Virgen
Las celebraciones y procesiones marítimas, y, en general, todos aquellos acontecimientos que tienen el mar como escenario, deberán cumplir en lo sucesivo nuevas medidas de seguridad. Ello se debe a la aprobación de un real-decreto por parte del Gobierno, cuya entrada en vigor se producirá el próximo 7 de mayo.
La normativa introduce una serie de novedades en relación con la seguridad marítima, como la necesidad de que al frente de cada uno de estos acontecimientos figure un coordinador de seguridad o la exigencia de que las embarcaciones que participen en ellos dispongan necesariamente de un seguro de responsabilidad civil que pueda cubrir cualquier tipo de incidencia o accidente. A partir de ahora, tales requisitos les serán exigidos no sólo a los organizadores de procesiones marítimas y acontecimientos náuticos más o menos tradicionales, sino también a los responsables de competiciones deportivas que, como el remo o vela, tienen al mar por escenario.
El Real-decreto, por el que se aprueba 'el reglamento de las condiciones de seguridad marítima, de la navegación y de la vida humana en la mar aplicables a las concentraciones náuticas de carácter conmemorativo o pruebas náutico-deportivas', entrará en vigor el próximo 7 de mayo.
En él se relacionan las obligaciones que debe atender la entidad organizadora de tres tipos de acontecimientos: concentraciones náuticas de carácter conmemorativo, pruebas náutico-deportivas y regatas de altura. Entre esas obligaciones figura la de nombrar a un coordinador de seguridad. Este será el responsable de organizar los medios de rescate adecuados a las dimensiones de la celebración y será el encargado de comprobar que todas y cada una de las embarcaciones participantes tienen suscrito un seguro de responsabilidad civil para atender a cualquier tipo de contratiempo. También debe mantener un contacto permanente con la Capitanía Marítima e informar a esta de cualquier tipo de variación que pueda producirse con relación a las previsiones fijadas en el momento de formalizar la solicitud.
Además, las obligaciones contenidas en el decreto no se circunscriben, tan sólo, al coordinador de seguridad. Por ejemplo, los patrones quedan obligados a comprobar y certificar el estado de sus embarcaciones, respetar unas ciertas condiciones de navegación y velar para que, a bordo, no embarquen más pasajeros de los debidos. Por su parte, las personas embarcadas no podrán agruparse en una de las bandas de la embarcación, ni podrán arrojar al mar residuos sólidos, ni, por supuesto, lanzar cohetes. También estará prohibido el embarque a los menores de edad y a las personas con discapacidad, lo que, quizás, convierta controvertida la nueva normativa. El decreto hace también una especial incidencia en la necesidad de que las embarcaciones que tomen parte en este tipo de acontecimientos tengan suscrito un seguro de responsabilidad civil, en los términos contenidos en el reglamento de responsabilidad civil obligatoria del Real-Decreto 607/1999.

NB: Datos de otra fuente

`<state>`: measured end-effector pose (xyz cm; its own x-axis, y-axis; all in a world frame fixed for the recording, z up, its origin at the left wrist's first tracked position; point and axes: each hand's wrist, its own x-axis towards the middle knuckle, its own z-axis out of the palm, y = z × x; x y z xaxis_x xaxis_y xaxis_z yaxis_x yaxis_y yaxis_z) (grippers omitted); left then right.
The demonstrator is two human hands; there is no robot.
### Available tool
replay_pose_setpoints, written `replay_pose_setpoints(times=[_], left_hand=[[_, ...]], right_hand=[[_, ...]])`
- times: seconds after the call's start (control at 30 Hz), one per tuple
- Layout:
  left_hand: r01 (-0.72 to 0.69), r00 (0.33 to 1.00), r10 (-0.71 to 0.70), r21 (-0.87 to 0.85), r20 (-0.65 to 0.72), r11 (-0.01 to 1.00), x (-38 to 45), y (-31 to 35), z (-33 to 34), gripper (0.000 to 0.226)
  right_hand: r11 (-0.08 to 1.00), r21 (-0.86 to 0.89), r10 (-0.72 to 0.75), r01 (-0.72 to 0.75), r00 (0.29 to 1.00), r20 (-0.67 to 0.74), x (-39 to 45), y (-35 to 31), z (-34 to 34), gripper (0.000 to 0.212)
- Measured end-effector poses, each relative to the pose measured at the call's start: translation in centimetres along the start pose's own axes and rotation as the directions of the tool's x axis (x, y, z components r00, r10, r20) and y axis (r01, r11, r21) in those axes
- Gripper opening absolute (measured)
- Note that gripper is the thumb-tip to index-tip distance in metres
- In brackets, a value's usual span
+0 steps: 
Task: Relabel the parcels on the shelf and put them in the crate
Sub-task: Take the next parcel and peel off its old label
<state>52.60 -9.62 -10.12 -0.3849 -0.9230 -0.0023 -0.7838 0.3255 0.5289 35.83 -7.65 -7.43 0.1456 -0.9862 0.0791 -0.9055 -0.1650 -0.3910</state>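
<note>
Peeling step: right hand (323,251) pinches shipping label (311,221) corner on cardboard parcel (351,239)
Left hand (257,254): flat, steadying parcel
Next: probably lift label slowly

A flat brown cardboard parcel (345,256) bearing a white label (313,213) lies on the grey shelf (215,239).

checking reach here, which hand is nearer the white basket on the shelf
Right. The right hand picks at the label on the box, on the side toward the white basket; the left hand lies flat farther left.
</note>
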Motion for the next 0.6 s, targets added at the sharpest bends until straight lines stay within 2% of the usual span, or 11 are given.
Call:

De hecho, la esencia de la nueva normativa se reduce a dos aspectos: seguro obligatorio y coordinador de seguridad.
Procesiones marítimas
Todas estas novedades serán de obligado cumplimiento a partir de la próxima semana. Respecto a ellas, los acontecimientos que más directamente van a verse afectados en el Campo de Gibraltar son las procesiones marítimas de la festividad de La Palma, la Virgen del Carmen de Algeciras, La Línea, Tarifa, Palmones y las barriadas costeras de San Roque.
Los organizadores de estos acontecimientos vienen observando desde hace tiempo importantes medidas de seguridad, pero son los que más directamente pueden verse afectados por la entrada en vigor del decreto. De todos los acontecimientos náutico-conmemorativos, los suyos son los que entrañan una mayor complejidad organizativa, pues participan no sólo las flotas pesqueras de los puertos pesqueros y lúdicos, sino también un elevado número de pequeñas embarcaciones de recreo. A partir de ahora, las medidas de seguridad en este tipo de acontecimientos van a mejorar, sin duda, aunque aflora el riesgo de que, ante tanto requisito, muchas de las embarcaciones que regularmente venían participando en ellas opten por dejar de hacerlo y precipiten el fin tras el aparente deterioro de la fiestas.